City Map publisher Blue Crow has jetted to Los Angeles for its latest architectural guide, tracking down the Californian city’s concrete masterpieces.
Driven by aerospace innovation and technological experimentation, and fuelled by the ready availability of the robust material, the City of Angels saw a boom in concrete architecture during the 20th century. Architects in this mobile metropolis have embraced the material, using it in a sculptural way to produce striking forms in a wide range of styles.
Here are eight of the best modernist, brutalist and contemporary concrete structures in Los Angeles’s sprawling urbanscape.
Cinerama Dome
This 1963 Sunset Boulevard building was designed by Welton Becket & Associates for widescreen Cinerama films and is one of only a few surviving in-tact cinemas of its type. The structure’s concrete geodesic dome appears to float above the ground, while its interior retains its original curved screen.
Photography: Jason Woods © Blue Crow Media
Sheats-Goldstein House
Perching on the side of a canyon overlooking Los Angeles, this John Lautner-designed house featured in the 1963 James Bond film, Diamonds Are Forever. It is the epitome of 1960s futuristic glamour thanks to its triangular coffered ceiling. Indoor spaces flow out to the gardens, filled with an abundance of tropical plants.
Photography: Jason Woods © Blue Crow Media
First United Methodist Church of Glendale
With its repetition of triangular peaks formed from its thin-shell concrete roof, the exterior of this 1961 Flewelling & Moody-designed church has neo-gothic vibes. Inside it has the height of a cathedral and a nave filled with a kaleidoscope of bright colours from its 45-ft stained-glass windows. A concrete tripod topped with a cross stands in the churchyard.
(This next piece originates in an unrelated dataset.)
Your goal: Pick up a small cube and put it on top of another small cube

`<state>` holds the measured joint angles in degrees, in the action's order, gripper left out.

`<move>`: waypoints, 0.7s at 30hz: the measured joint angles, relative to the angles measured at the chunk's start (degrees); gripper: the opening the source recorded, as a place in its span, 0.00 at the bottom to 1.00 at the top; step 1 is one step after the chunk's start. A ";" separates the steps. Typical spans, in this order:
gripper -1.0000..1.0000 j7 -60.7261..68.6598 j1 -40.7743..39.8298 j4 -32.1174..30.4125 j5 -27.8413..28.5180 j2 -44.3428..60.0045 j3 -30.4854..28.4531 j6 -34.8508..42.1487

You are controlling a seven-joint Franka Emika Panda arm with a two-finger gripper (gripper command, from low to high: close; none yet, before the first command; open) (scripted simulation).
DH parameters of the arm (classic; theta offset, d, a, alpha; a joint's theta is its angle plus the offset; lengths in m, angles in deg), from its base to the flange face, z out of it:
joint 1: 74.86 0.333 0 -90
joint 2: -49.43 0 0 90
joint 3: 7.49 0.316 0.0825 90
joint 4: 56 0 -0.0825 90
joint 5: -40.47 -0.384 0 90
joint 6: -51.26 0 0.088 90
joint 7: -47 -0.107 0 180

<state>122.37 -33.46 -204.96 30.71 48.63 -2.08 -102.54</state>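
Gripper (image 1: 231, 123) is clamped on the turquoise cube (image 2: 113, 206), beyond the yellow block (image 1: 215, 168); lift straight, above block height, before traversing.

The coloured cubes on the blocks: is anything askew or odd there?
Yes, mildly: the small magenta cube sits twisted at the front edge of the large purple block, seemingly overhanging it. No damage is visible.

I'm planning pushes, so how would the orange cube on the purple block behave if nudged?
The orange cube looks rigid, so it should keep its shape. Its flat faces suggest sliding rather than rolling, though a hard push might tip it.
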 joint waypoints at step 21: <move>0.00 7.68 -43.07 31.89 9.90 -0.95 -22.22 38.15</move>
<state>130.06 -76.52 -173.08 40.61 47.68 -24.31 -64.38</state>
Photography: Jason Woods © Blue Crow Media
St Basil Catholic Church
This fortress-like structure is made up of 12 angular concrete towers separated by seams of stained glass and metal mesh, which bring in streams of coloured light into the church’s interior. With an exterior devoid of decoration, the 1969 A C Martin & Associates-designed structure harks back to monasteries and churches of the medieval era.
Photography: Jason Woods © Blue Crow Media
Liberty Savings and Loan Building (now Chase)
With its unadorned concrete exterior and shaped forms, this building by Kurt Meyer and Associates is regarded as an icon of Brutalist architecture. Despite its height and solid look, there is a lightness to the structure, created by the glass walls on the bottom two floors. This is amplified by narrow, tapered vertical columns which support the horizontal bands and its flared parapet.
Photography: Jason Woods © Blue Crow Media
California State University Dominguez Hills University Theatre
Stoic, imposing and uncompromising, this Dan Dworsky-designed building built in the 1970s is an amalgamation of staggered, multifaceted forms with recessed shapes forming balconies and entrances. Its window-less exterior adds to its austere look. Glazing in the ceilings draws soft indirect light into internal walkways below.
Photography: Jason Woods © Blue Crow Media
California State University Dominguez Hills Leo F Cain Library
The standout feature of this 1972 A Quincy Jones-designed building is its top floor, which looks like corrugated cardboard. Featuring exposed waffle ceiling and louvred fins along its windows, it overhangs the lower floor around most of the building, providing shelter from the elements.
Photography: Jason Woods © Blue Crow Media
The Broad
A 2015-built contemporary art museum, designed by Diller Scofidio + Renfro with Gensler, The Broad is encased in a concrete box which houses an expansive, column-free sculptural interior. The cheese grater-style building is enveloped by a ‘veil’ – four concrete walls perforated with angular holes which filter in natural light.